La Corte di appello ha dunque errato nel ritenere che la comproprietà della condotta fognaria tra i due Condomini in contesa dovesse ritenersi incontroversa, e quindi esclusa dal thema probandum, per essere passata in giudicato la (erronea) affermazione del Tribunale secondo cui i fatti costitutivi della pretesa dell’attore non sarebbero stati contestati dal convenuto; al contrario, la Corte capitolina avrebbe dovuto accertare che l’uso della condotta fognaria fosse comune e che i lavori interessassero una parte comune di tale condotta, svolgendo tale accertamento sulla base delle produzioni documentali in atti e dell’istruttoria orale da lei stessa disposta, semmai con l’ausilio del ricorso a presunzioni.
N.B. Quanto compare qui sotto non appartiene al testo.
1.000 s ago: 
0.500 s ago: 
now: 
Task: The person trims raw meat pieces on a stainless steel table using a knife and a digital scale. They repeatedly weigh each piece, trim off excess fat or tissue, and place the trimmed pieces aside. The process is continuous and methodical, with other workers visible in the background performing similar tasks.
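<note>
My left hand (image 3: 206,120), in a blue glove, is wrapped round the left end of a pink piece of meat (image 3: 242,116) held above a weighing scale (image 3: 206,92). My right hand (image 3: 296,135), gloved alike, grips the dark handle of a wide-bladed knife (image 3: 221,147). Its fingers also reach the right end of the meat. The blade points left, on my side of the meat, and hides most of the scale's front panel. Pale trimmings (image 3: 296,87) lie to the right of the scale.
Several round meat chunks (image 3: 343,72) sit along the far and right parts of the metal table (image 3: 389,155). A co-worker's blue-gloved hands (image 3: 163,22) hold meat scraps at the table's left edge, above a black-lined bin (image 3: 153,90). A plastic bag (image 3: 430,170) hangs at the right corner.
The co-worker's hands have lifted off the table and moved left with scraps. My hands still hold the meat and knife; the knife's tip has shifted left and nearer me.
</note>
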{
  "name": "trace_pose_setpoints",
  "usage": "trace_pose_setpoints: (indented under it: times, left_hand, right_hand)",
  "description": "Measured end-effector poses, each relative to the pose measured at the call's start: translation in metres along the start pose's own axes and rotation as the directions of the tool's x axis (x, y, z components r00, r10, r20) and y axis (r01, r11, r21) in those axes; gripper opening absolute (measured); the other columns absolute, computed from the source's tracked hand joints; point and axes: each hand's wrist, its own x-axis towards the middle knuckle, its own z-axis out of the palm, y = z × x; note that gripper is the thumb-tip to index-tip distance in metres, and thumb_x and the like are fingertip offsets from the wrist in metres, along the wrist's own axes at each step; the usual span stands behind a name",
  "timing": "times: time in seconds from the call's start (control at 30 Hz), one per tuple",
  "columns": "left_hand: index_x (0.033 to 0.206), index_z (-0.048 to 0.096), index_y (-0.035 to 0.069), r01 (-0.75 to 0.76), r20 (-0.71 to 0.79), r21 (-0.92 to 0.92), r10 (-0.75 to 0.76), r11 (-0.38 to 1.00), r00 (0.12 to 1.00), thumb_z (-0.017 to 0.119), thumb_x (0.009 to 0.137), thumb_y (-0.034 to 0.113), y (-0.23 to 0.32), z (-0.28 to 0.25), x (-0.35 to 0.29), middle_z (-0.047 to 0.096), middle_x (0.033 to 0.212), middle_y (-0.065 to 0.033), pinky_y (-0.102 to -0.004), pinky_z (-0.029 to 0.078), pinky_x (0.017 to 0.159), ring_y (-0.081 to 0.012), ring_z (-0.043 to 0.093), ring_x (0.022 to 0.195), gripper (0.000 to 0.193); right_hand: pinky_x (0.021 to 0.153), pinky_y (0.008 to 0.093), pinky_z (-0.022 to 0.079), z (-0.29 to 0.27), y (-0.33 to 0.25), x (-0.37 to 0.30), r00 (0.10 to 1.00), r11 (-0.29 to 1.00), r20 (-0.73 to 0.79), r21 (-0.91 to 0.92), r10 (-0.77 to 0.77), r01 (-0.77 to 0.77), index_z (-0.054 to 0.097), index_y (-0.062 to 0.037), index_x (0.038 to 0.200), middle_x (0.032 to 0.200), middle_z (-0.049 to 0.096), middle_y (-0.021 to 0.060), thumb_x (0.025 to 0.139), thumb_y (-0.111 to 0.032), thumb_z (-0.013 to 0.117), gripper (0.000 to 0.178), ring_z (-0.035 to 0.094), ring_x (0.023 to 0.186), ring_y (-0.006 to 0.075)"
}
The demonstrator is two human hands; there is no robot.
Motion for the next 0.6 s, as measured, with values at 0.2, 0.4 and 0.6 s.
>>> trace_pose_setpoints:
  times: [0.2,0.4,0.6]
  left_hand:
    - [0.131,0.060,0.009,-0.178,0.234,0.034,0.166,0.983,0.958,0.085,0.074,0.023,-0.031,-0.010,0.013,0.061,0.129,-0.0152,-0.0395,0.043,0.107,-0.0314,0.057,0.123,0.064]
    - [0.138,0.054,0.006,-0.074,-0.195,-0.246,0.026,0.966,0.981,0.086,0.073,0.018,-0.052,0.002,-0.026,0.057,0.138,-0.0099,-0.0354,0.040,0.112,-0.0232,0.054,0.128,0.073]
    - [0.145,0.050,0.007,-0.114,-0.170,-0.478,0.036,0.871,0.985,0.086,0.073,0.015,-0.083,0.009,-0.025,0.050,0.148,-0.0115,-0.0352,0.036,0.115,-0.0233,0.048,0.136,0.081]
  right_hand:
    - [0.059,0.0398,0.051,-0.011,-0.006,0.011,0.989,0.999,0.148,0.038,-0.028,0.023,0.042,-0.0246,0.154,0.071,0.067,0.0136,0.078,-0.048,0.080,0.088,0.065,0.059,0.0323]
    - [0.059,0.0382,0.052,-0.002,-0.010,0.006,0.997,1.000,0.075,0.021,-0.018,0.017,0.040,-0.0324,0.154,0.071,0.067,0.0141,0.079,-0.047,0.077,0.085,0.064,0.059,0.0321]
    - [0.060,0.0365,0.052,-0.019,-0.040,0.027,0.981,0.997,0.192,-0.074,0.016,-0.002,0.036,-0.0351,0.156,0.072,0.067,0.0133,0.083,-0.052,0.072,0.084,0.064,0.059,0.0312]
Donde la fondatezza del motivo.

Il quarto motivo denuncia la violazione dell’art. 115 c.p.c. e art. 2697 c.c., lamentando l’assenza di prove idonee a dimostrare la sussistenza dei fatti costitutivi del credito azionato dal Condominio attore non soltanto in punto di comproprietà della condotta fognaria, ma anche in punto di quantificazione delle spese e di urgenza necessità dei lavori.

Nel quinto motivo il ricorrente – dopo aver dedotto che il Condominio (OMISSIS) è composto da dieci unità immobiliari e il Condominio di (OMISSIS) è composto da quaranta unità immobiliari – denuncia la violazione degli artt. 1101,1117 e 1123 c.c., in cui la Corte territoriale sarebbe incorsa ripartendo le spese dei lavori de quibus in tre parti uguali – imputate, rispettivamente, al Condominio attore, al Condominio convenuto e al terzo proprietario del ristorante (OMISSIS) – invece di dividere tali spese in parti eguali tra i cinquanta partecipanti ai due Condomini (tutti individualmente comproprietari della condotta de qua, essendo i Condomini meri enti di gestione), oltre al proprietario il suddetto ristorante.

Con il sesto motivo di ricorso, riferito dell’art. 360 c.p.c., n. 3, il Condominio ricorrente deduce la violazione o falsa applicazione dell’art. 92 c.p.c. e del D.M. n. 55 del 2014, lamentando la mancata compensazione delle spese di lite, in ragione del minor importo del “pronunciato” rispetto al “chiesto”, nonchè l’eccessività dell’importo liquidato in appello per compensi professionali.

Il quarto, il quinto e il sesto motivo di ricorso restano assorbiti dall’accoglimento del terzo, che impone la cassazione della sentenza gravata in relazione alla statuizione sulla comproprietà della condotta, logicamente precedente alle statuizioni attinte con il quarto, quinto e sesto motivo.

In definitiva la sentenza gravata va cassata in relazione al terzo mezzo di gravame, con rinvio ad altra sezione della Corte di appello di Roma, anche per le spese del presente giudizio di legittimità.

P.Q.M.

La Corte accoglie il terzo motivo di ricorso, rigetta il primo ed il secondo motivo e dichiara assorbiti il quarto, il quinto e il sesto. Cassa l’impugnata sentenza in relazione al motivo accolto e rinvia ad altra sezione della Corte di appello di Roma, anche per le spese del presente giudizio di legittimità.

Così deciso in Roma, il 22 luglio 2020.